*** DATA Section Begins ***

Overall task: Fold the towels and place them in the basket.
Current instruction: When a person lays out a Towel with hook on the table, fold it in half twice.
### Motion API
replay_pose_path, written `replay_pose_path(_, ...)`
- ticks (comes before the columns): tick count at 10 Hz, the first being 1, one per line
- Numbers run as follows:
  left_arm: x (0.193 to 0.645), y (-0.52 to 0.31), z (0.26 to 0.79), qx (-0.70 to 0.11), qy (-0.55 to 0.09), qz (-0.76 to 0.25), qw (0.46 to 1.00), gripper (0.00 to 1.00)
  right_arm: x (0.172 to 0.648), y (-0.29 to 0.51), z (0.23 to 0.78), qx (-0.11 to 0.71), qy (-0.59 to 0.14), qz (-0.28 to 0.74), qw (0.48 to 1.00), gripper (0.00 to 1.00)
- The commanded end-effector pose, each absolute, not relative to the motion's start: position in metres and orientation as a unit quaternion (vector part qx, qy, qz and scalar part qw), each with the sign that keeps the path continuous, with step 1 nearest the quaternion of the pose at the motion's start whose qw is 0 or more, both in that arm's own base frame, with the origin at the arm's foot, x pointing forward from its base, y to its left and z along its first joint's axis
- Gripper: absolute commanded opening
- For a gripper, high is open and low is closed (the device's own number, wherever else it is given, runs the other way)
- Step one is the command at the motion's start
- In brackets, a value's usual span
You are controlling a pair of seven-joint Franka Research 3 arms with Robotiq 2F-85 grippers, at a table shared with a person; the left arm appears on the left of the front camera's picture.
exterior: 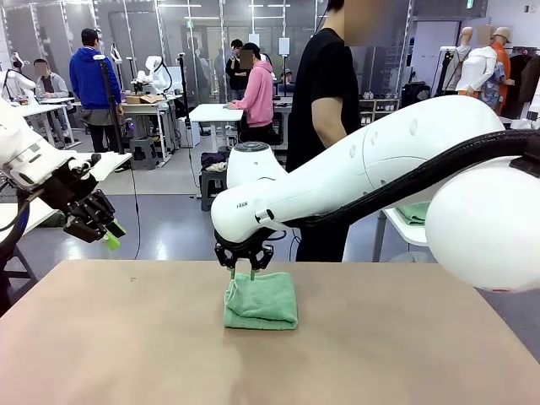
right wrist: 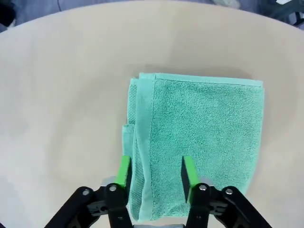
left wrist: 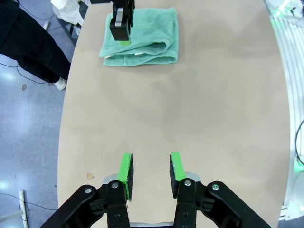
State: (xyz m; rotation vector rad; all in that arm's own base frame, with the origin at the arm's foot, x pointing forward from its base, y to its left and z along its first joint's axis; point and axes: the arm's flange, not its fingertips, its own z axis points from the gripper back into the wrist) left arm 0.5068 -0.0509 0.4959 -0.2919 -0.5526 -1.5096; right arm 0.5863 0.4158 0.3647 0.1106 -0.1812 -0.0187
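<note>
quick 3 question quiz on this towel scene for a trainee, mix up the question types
1. True or false: the mint green towel lies folded on the table.
2. Which gripper hangs right above the towel? A the left, B the right, C neither.
3. Fill in: the left gripper has its jaws ____, with nothing between them.
Key: 1 true; 2 B, the right gripper; 3 open.

We take this for a lab or workshop: white worktables on a bare grey floor, people busy at them, and what may be glass partitions behind.
</note>
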Motion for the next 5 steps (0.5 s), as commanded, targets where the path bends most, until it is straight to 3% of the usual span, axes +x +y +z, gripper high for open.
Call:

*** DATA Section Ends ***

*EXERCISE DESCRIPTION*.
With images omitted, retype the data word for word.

*TASK RESPONSE*.
Overall task: Fold the towels and place them in the basket.
Current instruction: When a person lays out a Towel with hook on the table, fold it in half twice.
### Motion API
replay_pose_path, written `replay_pose_path(_, ...)`
- ticks (comes before the columns): tick count at 10 Hz, the first being 1, one per line
- Numbers run as follows:
  left_arm: x (0.193 to 0.645), y (-0.52 to 0.31), z (0.26 to 0.79), qx (-0.70 to 0.11), qy (-0.55 to 0.09), qz (-0.76 to 0.25), qw (0.46 to 1.00), gripper (0.00 to 1.00)
  right_arm: x (0.172 to 0.648), y (-0.29 to 0.51), z (0.23 to 0.78), qx (-0.11 to 0.71), qy (-0.59 to 0.14), qz (-0.28 to 0.74), qw (0.48 to 1.00), gripper (0.00 to 1.00)
- The commanded end-effector pose, each absolute, not relative to the motion's start: position in metres and orientation as a unit quaternion (vector part qx, qy, qz and scalar part qw), each with the sign that keeps the path continuous, with step 1 nearest the quaternion of the pose at the motion's start whose qw is 0 or more, both in that arm's own base frame, with the origin at the arm's foot, x pointing forward from its base, y to its left and z along its first joint's axis
- Gripper: absolute commanded opening
- For a gripper, high is open and low is closed (the device's own number, wherever else it is given, runs the other way)
- Step one is the command at the motion's start
- In brackets, a value's usual span
You are controlling a pair of seven-joint Franka Research 3 arms with Robotiq 2F-85 grippers, at a table shared with a person; the left arm appears on the left of the front camera's picture.
exterior: 
right wrist: 
left wrist: 
State: (xyz m; rotation vector rad; all in that arm's own base frame, with the origin at the arm's foot, x pointing forward from its base, y to its left and z along its first joint's axis; point and axes: the arm's flange, not its fingertips, its own z axis points from the gripper back into the wrist) left arm 0.5068 -0.0509 0.4959 -0.2919 -0.5526 -1.5096; right arm 0.5863 0.4158 0.3647 0.1106 -0.1812 -0.0187
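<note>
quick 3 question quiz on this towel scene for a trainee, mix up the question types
1. True or false: the mint green towel lies folded on the table.
2. Which gripper hangs right above the towel? A the left, B the right, C neither.
3. Fill in: the left gripper has its jaws ____, with nothing between them.
Key: 1 true; 2 B, the right gripper; 3 open.

We take this for a lab or workshop: white worktables on a bare grey floor, people busy at them, and what may be glass partitions behind.
</note>
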Motion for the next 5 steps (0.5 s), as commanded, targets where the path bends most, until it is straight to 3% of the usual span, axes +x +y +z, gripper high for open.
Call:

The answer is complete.